Task requirements — Restate all the data word for word, leaving nothing out.

Information shown —
::::

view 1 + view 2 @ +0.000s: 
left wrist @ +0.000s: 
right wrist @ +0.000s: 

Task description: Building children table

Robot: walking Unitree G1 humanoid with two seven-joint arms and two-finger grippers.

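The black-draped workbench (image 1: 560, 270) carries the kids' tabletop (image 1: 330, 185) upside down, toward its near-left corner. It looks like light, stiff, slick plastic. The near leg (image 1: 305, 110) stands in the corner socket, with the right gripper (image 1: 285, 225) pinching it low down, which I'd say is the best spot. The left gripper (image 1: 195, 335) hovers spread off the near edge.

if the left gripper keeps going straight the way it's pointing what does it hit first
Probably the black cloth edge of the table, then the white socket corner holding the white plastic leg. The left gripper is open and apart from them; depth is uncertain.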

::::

Task result —
view 1 + view 2 @ +0.000s: 
left wrist @ +0.000s: 
right wrist @ +0.000s: 

Task description: Building children table

Robot: walking Unitree G1 humanoid with two seven-joint arms and two-finger grippers.

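The black-draped workbench (image 1: 560, 270) carries the kids' tabletop (image 1: 330, 185) upside down, toward its near-left corner. It looks like light, stiff, slick plastic. The near leg (image 1: 305, 110) stands in the corner socket, with the right gripper (image 1: 285, 225) pinching it low down, which I'd say is the best spot. The left gripper (image 1: 195, 335) hovers spread off the near edge.

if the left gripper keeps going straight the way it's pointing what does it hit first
Probably the black cloth edge of the table, then the white socket corner holding the white plastic leg. The left gripper is open and apart from them; depth is uncertain.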

No further output remains.